Roteiro de ouro

Da visita guiada por enólogo à degustação dos melhores vinhos, uma fantástica experiência ao pernoitar numa vinícola da primeira região demarcada do mundo, patrimônio mundial pela Unesco.

Um pé em Viseu – para pegar mais tralhas: jarras de carvalho europeu para servir vinho-, outro na Régua, destino Numão.

Ao pessoal da mapolândia, sugiro continuar a leitura, já vão entender. Sabe o que é sair de Fortaleza com destino a Paracuru, via Sobral? Foi mais ou menos isso que fizemos. Desculpem a piada sem graça, politicamente incorreta, mas demos uma de português.

Famintos, invadimos às 3h da tarde o primeiro restaurante de Pêso da Régua. O proprietário almoçava com sua família, ou seja, expediente encerrado, mas não hesitou em nos servir uma generosa porção do prato do dia, acompanhado de uma jarra de vinho da região. A última vez que saboreamos algo parecido foi no Rio de Janeiro, num domingo. É quarta-feira em Portugal, dia de Cozido à Portuguesa.

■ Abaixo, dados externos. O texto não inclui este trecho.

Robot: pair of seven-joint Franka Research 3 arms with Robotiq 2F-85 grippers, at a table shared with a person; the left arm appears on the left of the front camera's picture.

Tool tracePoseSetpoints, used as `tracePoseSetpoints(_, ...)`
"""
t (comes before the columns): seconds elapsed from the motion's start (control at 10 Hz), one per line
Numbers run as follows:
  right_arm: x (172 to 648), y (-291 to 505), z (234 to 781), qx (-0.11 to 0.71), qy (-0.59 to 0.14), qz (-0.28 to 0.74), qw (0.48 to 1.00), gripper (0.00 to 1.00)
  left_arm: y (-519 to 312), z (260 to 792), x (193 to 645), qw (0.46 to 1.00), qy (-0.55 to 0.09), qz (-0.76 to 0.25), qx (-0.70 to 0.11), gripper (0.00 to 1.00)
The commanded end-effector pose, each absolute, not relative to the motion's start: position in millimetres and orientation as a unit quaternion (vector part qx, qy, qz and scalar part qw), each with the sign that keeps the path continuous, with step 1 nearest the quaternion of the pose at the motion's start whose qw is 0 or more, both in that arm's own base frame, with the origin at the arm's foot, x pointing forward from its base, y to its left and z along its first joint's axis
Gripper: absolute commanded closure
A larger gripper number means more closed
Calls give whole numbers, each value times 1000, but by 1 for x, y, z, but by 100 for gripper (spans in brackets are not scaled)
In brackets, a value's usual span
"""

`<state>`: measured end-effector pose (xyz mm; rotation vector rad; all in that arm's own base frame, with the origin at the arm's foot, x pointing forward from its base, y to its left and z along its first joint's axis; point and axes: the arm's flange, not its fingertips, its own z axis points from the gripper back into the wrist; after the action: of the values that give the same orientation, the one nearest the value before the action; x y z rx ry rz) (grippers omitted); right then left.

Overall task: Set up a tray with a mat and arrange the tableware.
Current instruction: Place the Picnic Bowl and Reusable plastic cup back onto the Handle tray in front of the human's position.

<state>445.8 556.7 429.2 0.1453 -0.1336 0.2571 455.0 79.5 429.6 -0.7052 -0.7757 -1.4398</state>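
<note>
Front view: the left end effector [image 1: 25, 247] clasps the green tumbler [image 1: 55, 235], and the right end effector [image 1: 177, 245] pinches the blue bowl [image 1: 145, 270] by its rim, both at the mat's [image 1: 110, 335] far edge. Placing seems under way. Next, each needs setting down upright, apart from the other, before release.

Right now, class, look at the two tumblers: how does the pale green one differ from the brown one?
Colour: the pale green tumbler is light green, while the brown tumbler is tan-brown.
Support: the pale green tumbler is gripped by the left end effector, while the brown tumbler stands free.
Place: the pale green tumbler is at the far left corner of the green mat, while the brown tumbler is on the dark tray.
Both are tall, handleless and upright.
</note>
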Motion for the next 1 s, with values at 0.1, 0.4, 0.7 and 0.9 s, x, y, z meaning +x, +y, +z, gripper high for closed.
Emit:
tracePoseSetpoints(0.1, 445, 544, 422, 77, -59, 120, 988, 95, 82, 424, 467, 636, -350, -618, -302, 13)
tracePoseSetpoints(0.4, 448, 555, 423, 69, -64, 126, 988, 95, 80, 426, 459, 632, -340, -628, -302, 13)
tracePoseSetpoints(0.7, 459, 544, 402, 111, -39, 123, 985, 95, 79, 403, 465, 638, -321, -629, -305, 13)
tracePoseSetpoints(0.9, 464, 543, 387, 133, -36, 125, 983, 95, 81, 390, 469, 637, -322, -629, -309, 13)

Exageramos. Ah, uma sesta! Estaria tudo bem se não fosse a quantidade de Douro pela frente e em cima da hora para o compromisso agendado há mais de dois meses. “Atire a primeira pedra quem nunca ‘sesteou’!”. “Ora, se até Napoleão ‘sesteava’ entre batalhas…”. Inútil argumentar com o meu herói de 30 anos de luta. Compromisso é compromisso. O roteiro dourado nos aguarda.

Da Régua, pegamos uma estrada estreita, sinuosa – e looooonga -, margeando o cenográfico rio, um espetáculo de encostas cobertas de vinhedos. Do lado de fora da janela, meu antebraço e minha digital, registrando tudo de pixel a pixel. Impensável parar, pior ainda perder as belas imagens à nossa frente. Uma hora e meia depois, sem encontrar viv’alma, cruzamos com o carro do jovem e impaciente anfitrião. A culpa foi dividida democraticamente entre os nossos inoperantes telemóveis, com atenuante para a matemática das estradas cuja ordem dos fatores altera (e como!) o produto. Esses foram os motivos declarados. Quanto ao cozido… (hummm), ele está sabendo neste exato momento. O competente expert da mais espectacular das quintas do Douro, na ausência de um plano B, deu meia-volta e nos recepcionou à altura do seu cargo e empresa.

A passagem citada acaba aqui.